Sagrada Familia is Helen Anderson’s exploration of the isolation and erasure involved in loss, and a
reflection on the things which sustain us during hard times. Written in the aftermath of her becoming a widow only a few years after the death of her teenage daughter, these poems take us
from the agony of initial grief through to progress towards healing.

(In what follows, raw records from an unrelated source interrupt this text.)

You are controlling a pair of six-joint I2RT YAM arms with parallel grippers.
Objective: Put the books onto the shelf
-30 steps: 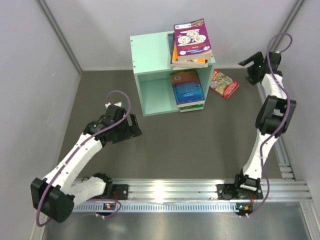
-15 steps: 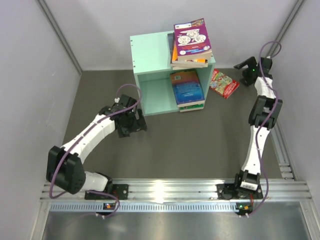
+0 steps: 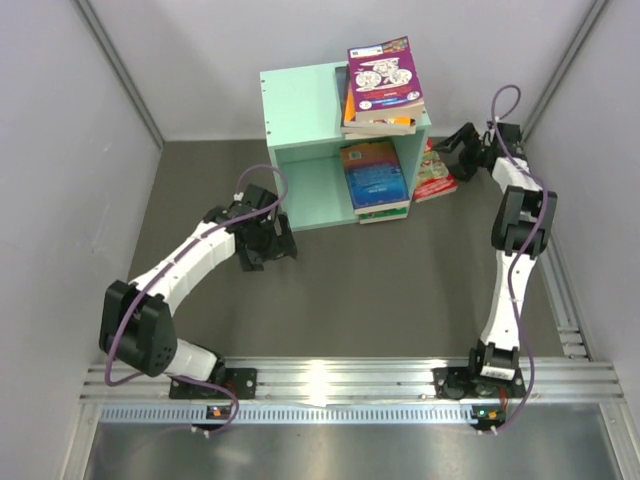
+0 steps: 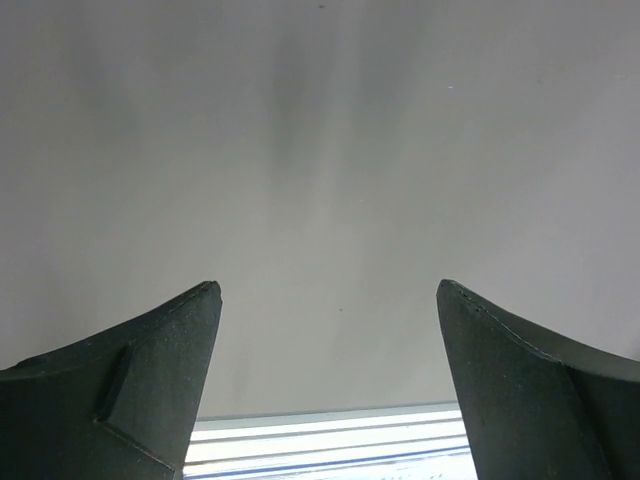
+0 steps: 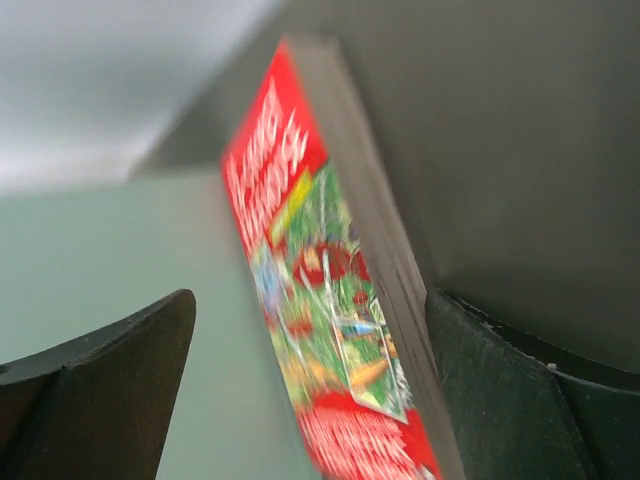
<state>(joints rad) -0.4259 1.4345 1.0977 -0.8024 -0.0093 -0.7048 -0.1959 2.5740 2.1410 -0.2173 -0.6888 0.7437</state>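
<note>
Though left end effector (image 3: 270, 240), right end effector (image 3: 460, 155) open — blue book (image 3: 375, 175) inside shelf (image 3: 300, 105), red book (image 3: 428, 176) outside.

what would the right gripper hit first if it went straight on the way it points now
The red and green paperback book: it sits between the open fingers of the right gripper, close to one. The mint-green wooden shelf seems to lie just behind, though depth is unclear.

a mint-green shelf (image 3: 300, 110) stands at the back of the dark counter (image 3: 400, 290). stacked books (image 3: 375, 178) block the right of its opening; the left part is free. a red book (image 3: 432, 172) fills the gap between the shelf's right wall and the wide-open right gripper (image 3: 450, 158).
</note>
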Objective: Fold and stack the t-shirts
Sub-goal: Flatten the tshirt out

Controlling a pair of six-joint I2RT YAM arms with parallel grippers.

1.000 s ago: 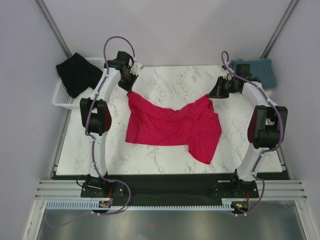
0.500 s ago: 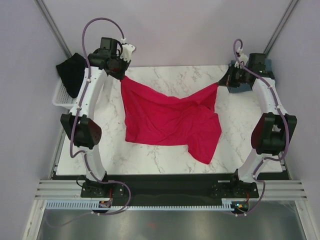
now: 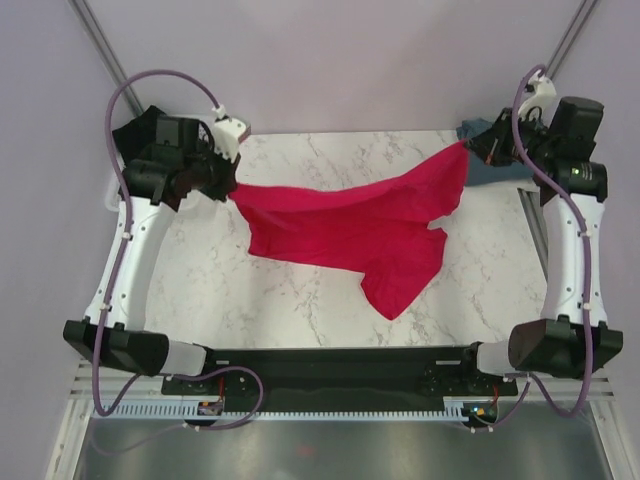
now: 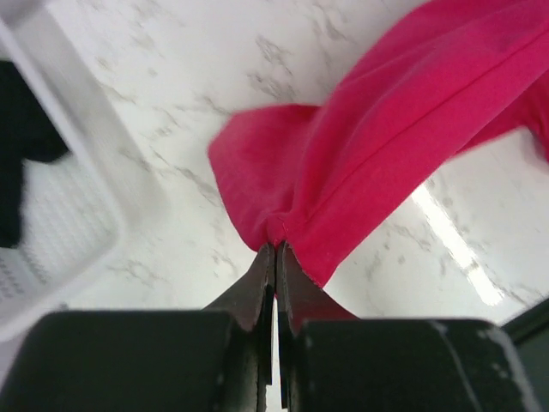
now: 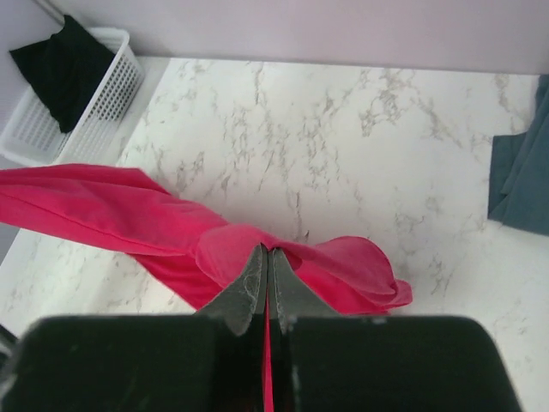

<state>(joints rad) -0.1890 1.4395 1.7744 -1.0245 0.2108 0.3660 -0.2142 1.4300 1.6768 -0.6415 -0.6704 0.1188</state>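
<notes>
The crimson red t-shirt [image 3: 350, 225] hangs stretched above the marble table between both arms. My left gripper [image 3: 228, 185] is shut on its left edge [image 4: 283, 227], raised beside the basket. My right gripper [image 3: 472, 150] is shut on its right edge [image 5: 257, 249], held high at the far right. The shirt's lower part [image 3: 400, 280] sags toward the table. A blue-grey t-shirt [image 3: 497, 172] lies at the table's far right corner, also showing in the right wrist view [image 5: 523, 172]. A black t-shirt [image 5: 64, 56] lies in the basket, partly hidden behind the left arm in the top view [image 3: 135, 130].
The white wire basket [image 5: 111, 86] stands off the table's far left corner; its rim also appears in the left wrist view [image 4: 77, 197]. The marble table [image 3: 300, 300] ends at a black strip along the near side. Grey walls close in the back and sides.
Both arms have risen and spread outward, pulling the red shirt up off the table and stretching it between them. Both grips have held.
</notes>
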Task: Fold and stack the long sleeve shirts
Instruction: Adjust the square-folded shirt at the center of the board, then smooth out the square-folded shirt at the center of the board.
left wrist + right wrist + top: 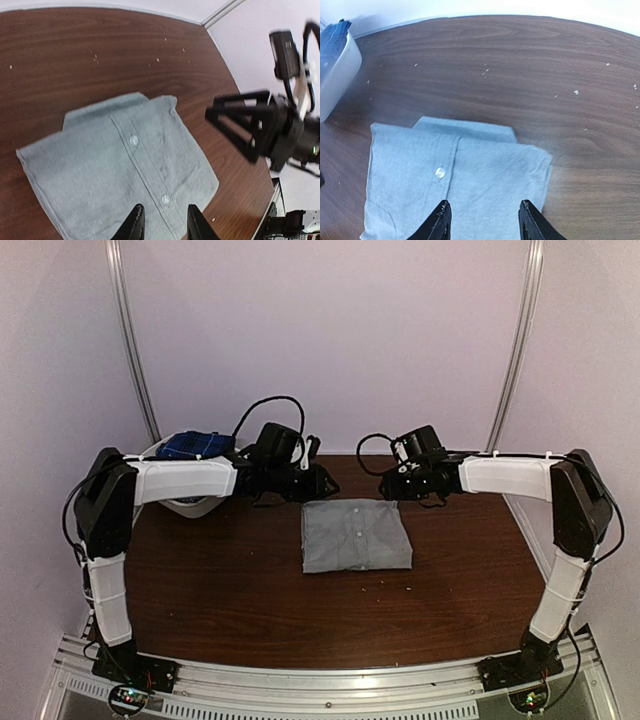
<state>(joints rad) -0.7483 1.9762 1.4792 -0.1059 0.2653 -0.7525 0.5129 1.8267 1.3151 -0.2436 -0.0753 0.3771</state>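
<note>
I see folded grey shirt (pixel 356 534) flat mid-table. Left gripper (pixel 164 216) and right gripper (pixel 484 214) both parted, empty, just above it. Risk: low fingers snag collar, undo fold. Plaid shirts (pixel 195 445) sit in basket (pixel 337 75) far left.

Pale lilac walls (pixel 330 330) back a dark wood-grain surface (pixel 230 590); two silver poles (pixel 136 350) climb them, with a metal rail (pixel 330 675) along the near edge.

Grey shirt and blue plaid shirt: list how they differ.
The grey shirt is plain; the blue plaid shirt is patterned. The grey shirt lies folded flat on the table; the blue plaid shirt sits in the white basket. Both are cloth.
</note>
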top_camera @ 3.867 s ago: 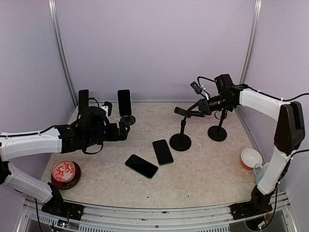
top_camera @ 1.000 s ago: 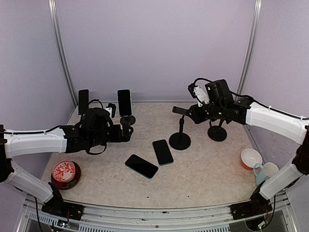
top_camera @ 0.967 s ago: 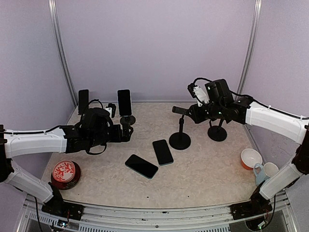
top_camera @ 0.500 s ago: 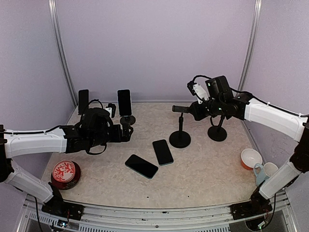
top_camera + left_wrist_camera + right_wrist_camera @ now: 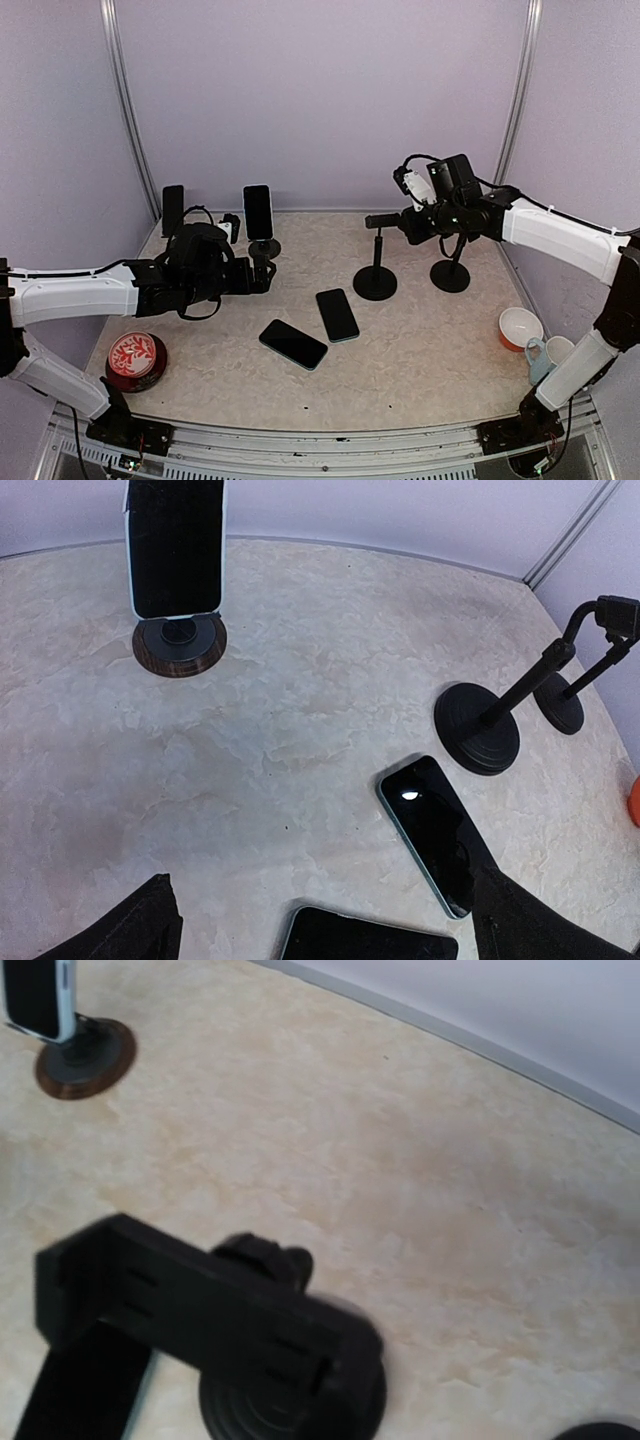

The trajectory of this journey is far from smooth: Sagrada Familia outlines the fragmentary nature of living with bereavement, lifting the cover on the private reality beneath outward appearances of
everyday survival. The poet shares her attempts to frame a language to deal with multiple shifts in
normality, whether on the beaches of her home in the North East of England or abroad. Like a
soundtrack which persists even when the backdrop changes, raw pain persists in the face of
attempts to find comfort in travel, nature, religion, and the re-shaping of memories: the only way
forward is to allow it to run its course.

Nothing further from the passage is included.